**DATA BLOCK**
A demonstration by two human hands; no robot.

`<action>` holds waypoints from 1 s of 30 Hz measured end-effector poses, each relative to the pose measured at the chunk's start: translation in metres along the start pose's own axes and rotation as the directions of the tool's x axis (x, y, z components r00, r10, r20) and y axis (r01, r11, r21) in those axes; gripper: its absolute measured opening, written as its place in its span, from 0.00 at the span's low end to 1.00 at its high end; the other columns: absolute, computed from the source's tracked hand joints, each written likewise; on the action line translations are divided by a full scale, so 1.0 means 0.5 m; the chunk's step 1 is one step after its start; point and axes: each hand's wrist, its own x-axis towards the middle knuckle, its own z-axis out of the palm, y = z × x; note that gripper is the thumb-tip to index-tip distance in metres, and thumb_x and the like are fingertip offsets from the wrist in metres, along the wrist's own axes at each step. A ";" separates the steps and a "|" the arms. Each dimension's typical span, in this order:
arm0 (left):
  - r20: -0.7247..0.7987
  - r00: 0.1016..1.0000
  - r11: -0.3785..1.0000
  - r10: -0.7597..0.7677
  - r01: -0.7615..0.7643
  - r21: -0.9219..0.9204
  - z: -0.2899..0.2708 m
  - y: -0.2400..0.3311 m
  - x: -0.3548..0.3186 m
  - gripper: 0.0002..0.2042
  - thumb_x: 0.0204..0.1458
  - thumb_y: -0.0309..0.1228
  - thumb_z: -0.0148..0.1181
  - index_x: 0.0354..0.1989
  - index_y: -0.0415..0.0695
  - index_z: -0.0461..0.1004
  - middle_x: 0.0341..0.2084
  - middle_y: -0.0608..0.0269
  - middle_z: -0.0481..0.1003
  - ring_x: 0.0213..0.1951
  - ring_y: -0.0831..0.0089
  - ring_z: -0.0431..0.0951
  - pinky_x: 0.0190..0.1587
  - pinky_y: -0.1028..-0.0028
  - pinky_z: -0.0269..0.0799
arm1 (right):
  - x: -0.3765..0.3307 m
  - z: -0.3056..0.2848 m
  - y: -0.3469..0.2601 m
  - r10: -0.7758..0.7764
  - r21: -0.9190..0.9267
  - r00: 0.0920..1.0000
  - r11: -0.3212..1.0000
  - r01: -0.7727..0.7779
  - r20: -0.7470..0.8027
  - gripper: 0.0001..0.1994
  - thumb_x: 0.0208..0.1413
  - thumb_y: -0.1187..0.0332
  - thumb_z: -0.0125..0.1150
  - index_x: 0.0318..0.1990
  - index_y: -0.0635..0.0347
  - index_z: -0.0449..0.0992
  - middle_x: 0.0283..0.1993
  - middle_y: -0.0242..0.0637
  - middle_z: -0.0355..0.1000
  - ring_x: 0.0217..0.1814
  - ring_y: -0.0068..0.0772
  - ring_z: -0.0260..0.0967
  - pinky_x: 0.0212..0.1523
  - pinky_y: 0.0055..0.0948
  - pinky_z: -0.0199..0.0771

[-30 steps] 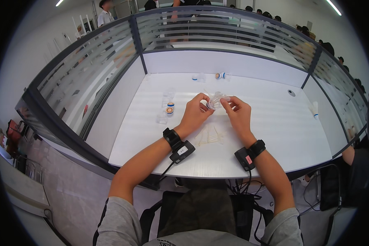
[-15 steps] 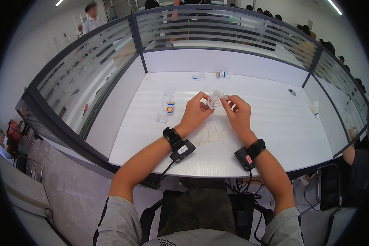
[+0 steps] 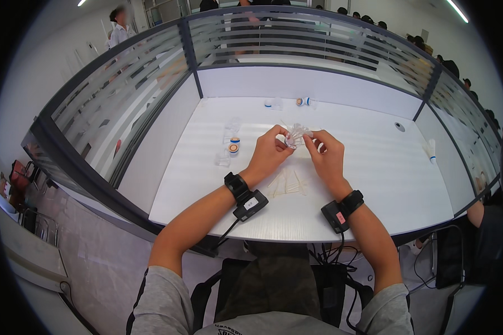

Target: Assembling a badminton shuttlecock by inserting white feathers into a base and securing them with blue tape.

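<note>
Over the middle of the desk, my left hand (image 3: 269, 155) is closed round a small clear plastic container (image 3: 291, 140) held tilted. Thin pale sticks (image 3: 301, 130) fan out from its mouth towards my right hand. The thumb and fingers of my right hand (image 3: 328, 159) are pinched together at the ends of these sticks; what exactly lies between the fingertips is too small to make out. Below both hands, several thin pale sticks (image 3: 286, 183) lie loosely scattered on the white desktop.
Left of my hands lie blue-and-white round lids (image 3: 233, 148) and clear plastic containers (image 3: 222, 160). More capped containers (image 3: 303, 102) rest near the back panel. A white tube-like item with a blue end (image 3: 431, 151) lies by the right partition (image 3: 436, 133).
My hands stay together at the container, with only slight finger movement. The whole view has shifted a little.
</note>
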 end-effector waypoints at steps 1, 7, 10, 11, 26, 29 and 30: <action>-0.001 1.000 1.000 -0.001 0.001 0.000 -0.001 0.000 0.000 0.14 0.54 0.21 0.67 0.46 0.38 0.69 0.33 0.58 0.81 0.33 0.79 0.82 0.35 0.77 0.78 | 0.000 0.001 0.001 0.000 0.001 1.000 1.000 0.000 0.001 0.04 0.56 0.72 0.70 0.36 0.63 0.82 0.30 0.35 0.78 0.24 0.23 0.69 0.22 0.25 0.64; 0.003 1.000 1.000 0.002 -0.002 -0.026 0.004 0.004 -0.002 0.14 0.53 0.20 0.67 0.44 0.37 0.68 0.33 0.58 0.81 0.32 0.77 0.83 0.34 0.77 0.79 | -0.002 0.000 0.003 0.033 0.020 0.999 0.999 -0.033 0.005 0.06 0.57 0.70 0.70 0.33 0.64 0.81 0.25 0.31 0.75 0.23 0.16 0.66 0.21 0.21 0.60; 0.001 1.000 1.000 0.018 -0.018 -0.006 0.004 0.003 -0.003 0.14 0.53 0.19 0.67 0.43 0.37 0.68 0.33 0.58 0.80 0.32 0.76 0.83 0.34 0.77 0.80 | -0.002 0.002 0.005 0.052 0.036 0.999 0.998 -0.052 0.010 0.07 0.57 0.70 0.70 0.33 0.64 0.81 0.24 0.30 0.74 0.22 0.15 0.63 0.20 0.20 0.59; 0.009 1.000 1.000 0.019 -0.019 -0.010 0.003 0.003 -0.003 0.14 0.53 0.19 0.67 0.43 0.37 0.68 0.33 0.58 0.80 0.32 0.76 0.83 0.34 0.77 0.80 | -0.002 0.002 0.002 0.052 0.047 0.999 0.998 -0.052 0.011 0.07 0.57 0.70 0.70 0.32 0.64 0.81 0.24 0.29 0.74 0.22 0.14 0.62 0.20 0.20 0.58; -0.103 0.993 0.993 0.053 -0.042 0.107 0.007 -0.001 -0.002 0.15 0.55 0.24 0.68 0.44 0.36 0.66 0.28 0.56 0.80 0.29 0.77 0.82 0.31 0.79 0.77 | 0.002 0.003 0.012 0.264 0.122 0.959 0.954 -0.275 0.098 0.11 0.56 0.65 0.71 0.40 0.64 0.82 0.31 0.35 0.78 0.30 0.23 0.70 0.26 0.25 0.67; -0.182 0.983 0.993 0.018 0.005 0.120 0.006 -0.003 0.004 0.17 0.55 0.28 0.69 0.45 0.36 0.66 0.26 0.56 0.80 0.27 0.77 0.81 0.29 0.78 0.75 | -0.001 -0.003 0.028 0.193 0.030 0.976 0.980 -0.197 0.098 0.16 0.56 0.63 0.72 0.47 0.63 0.80 0.39 0.39 0.79 0.35 0.27 0.72 0.32 0.29 0.71; -0.206 0.979 0.994 -0.002 0.024 0.106 0.006 -0.004 0.006 0.18 0.55 0.29 0.69 0.45 0.36 0.66 0.25 0.57 0.79 0.26 0.77 0.81 0.28 0.78 0.75 | -0.003 -0.010 0.033 0.135 -0.049 0.984 0.990 -0.130 0.115 0.19 0.56 0.62 0.72 0.51 0.63 0.78 0.42 0.40 0.79 0.37 0.30 0.73 0.35 0.31 0.73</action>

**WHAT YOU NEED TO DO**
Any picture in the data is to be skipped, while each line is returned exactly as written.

**RESULT BELOW**
A demonstration by two human hands; no robot.

`<action>` holds waypoints from 1 s of 30 Hz measured end-effector poses, each relative to the pose measured at the chunk's start: translation in metres along the start pose's own axes and rotation as the directions of the tool's x axis (x, y, z components r00, r10, r20) and y axis (r01, r11, r21) in those axes; gripper: its absolute measured opening, written as its place in its span, from 0.00 at the span's low end to 1.00 at its high end; the other columns: absolute, computed from the source's tracked hand joints, each written likewise; on the action line translations are divided by a full scale, so 1.0 means 0.5 m; the chunk's step 1 is one step after its start; point and axes: each hand's wrist, its own x-axis towards the middle knuckle, its own z-axis out of the palm, y = z × x; note that gripper is the thumb-tip to index-tip distance in metres, and thumb_x and the like are fingertip offsets from the wrist in metres, along the wrist's own axes at each step. A ";" separates the steps and a "|" the arms. Each dimension's typical span, in this order:
arm0 (left):
  - r20: -0.7247..0.7987
  - r00: 0.1016..1.0000
  - r11: -0.3785..1.0000
  - r10: -0.7597..0.7677
  - r01: -0.7615..0.7643
  - r21: -0.9219..0.9204
  - z: -0.2899..0.2708 m
  - y: -0.2400..0.3311 m
  - x: -0.3548..0.3186 m
  - gripper: 0.0002..0.2042
  - thumb_x: 0.0204..0.1458
  - thumb_y: -0.0309..0.1228
  - thumb_z: -0.0148..0.1181
  - index_x: 0.0354..0.1989
  - index_y: -0.0415..0.0695
  - index_z: -0.0461..0.1004
  - middle_x: 0.0341..0.2084
  - middle_y: -0.0608..0.0269
  - middle_z: -0.0481..0.1003
  - ring_x: 0.0213..0.1951
  - ring_y: -0.0831..0.0089
  - ring_z: -0.0431..0.0951
  - pinky_x: 0.0190..0.1587
  - pinky_y: -0.1028..-0.0028
  - pinky_z: -0.0269..0.0799
arm1 (right):
  - x: -0.3765..0.3307 m
  - z: -0.3056..0.2848 m
  - y: -0.3469..0.2601 m
  - r10: -0.7758..0.7764
  - r21: -0.9190..0.9267
  - r00: 0.0920..1.0000
  - r11: -0.3212..1.0000
  - r01: -0.7727..0.7779
  - r20: -0.7470..0.8027
  - gripper: 0.0001..0.1994
  - thumb_x: 0.0208..0.1413
  - thumb_y: -0.1187..0.0332
  - thumb_z: -0.0125..0.1150
  - index_x: 0.0318..0.1990
  - index_y: -0.0635..0.0347
  - index_z: -0.0449..0.0992
  - middle_x: 0.0283..0.1993
  - middle_y: -0.0242..0.0637
  - middle_z: -0.0355..0.1000
  - ring_x: 0.0217..0.1814
  - ring_y: -0.0068..0.0772
  - ring_z: -0.0260..0.0967
  - pinky_x: 0.0212..0.1523
  - pinky_y: 0.0055..0.0948
  - pinky_z: -0.0199..0.0771

[-30 steps] 
[-15 steps] 
[+0 steps] 

Target: Assembling a badminton shuttlecock by inserting white feathers into a base and securing them with blue tape.

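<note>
Over the middle of the desk, my left hand (image 3: 269, 155) is closed round a small clear plastic container (image 3: 291, 140) held tilted. Thin pale sticks (image 3: 301, 130) fan out from its mouth towards my right hand. The thumb and fingers of my right hand (image 3: 328, 159) are pinched together at the ends of these sticks; what exactly lies between the fingertips is too small to make out. Below both hands, several thin pale sticks (image 3: 286, 183) lie loosely scattered on the white desktop.
Left of my hands lie blue-and-white round lids (image 3: 233, 148) and clear plastic containers (image 3: 222, 160). More capped containers (image 3: 303, 102) rest near the back panel. A white tube-like item with a blue end (image 3: 431, 151) lies by the right partition (image 3: 436, 133).
My hands stay together at the container, with only slight finger movement. The whole view has shifted a little.
</note>
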 end-effector waypoints at steps 1, 7, 10, 11, 26, 29 and 30: <action>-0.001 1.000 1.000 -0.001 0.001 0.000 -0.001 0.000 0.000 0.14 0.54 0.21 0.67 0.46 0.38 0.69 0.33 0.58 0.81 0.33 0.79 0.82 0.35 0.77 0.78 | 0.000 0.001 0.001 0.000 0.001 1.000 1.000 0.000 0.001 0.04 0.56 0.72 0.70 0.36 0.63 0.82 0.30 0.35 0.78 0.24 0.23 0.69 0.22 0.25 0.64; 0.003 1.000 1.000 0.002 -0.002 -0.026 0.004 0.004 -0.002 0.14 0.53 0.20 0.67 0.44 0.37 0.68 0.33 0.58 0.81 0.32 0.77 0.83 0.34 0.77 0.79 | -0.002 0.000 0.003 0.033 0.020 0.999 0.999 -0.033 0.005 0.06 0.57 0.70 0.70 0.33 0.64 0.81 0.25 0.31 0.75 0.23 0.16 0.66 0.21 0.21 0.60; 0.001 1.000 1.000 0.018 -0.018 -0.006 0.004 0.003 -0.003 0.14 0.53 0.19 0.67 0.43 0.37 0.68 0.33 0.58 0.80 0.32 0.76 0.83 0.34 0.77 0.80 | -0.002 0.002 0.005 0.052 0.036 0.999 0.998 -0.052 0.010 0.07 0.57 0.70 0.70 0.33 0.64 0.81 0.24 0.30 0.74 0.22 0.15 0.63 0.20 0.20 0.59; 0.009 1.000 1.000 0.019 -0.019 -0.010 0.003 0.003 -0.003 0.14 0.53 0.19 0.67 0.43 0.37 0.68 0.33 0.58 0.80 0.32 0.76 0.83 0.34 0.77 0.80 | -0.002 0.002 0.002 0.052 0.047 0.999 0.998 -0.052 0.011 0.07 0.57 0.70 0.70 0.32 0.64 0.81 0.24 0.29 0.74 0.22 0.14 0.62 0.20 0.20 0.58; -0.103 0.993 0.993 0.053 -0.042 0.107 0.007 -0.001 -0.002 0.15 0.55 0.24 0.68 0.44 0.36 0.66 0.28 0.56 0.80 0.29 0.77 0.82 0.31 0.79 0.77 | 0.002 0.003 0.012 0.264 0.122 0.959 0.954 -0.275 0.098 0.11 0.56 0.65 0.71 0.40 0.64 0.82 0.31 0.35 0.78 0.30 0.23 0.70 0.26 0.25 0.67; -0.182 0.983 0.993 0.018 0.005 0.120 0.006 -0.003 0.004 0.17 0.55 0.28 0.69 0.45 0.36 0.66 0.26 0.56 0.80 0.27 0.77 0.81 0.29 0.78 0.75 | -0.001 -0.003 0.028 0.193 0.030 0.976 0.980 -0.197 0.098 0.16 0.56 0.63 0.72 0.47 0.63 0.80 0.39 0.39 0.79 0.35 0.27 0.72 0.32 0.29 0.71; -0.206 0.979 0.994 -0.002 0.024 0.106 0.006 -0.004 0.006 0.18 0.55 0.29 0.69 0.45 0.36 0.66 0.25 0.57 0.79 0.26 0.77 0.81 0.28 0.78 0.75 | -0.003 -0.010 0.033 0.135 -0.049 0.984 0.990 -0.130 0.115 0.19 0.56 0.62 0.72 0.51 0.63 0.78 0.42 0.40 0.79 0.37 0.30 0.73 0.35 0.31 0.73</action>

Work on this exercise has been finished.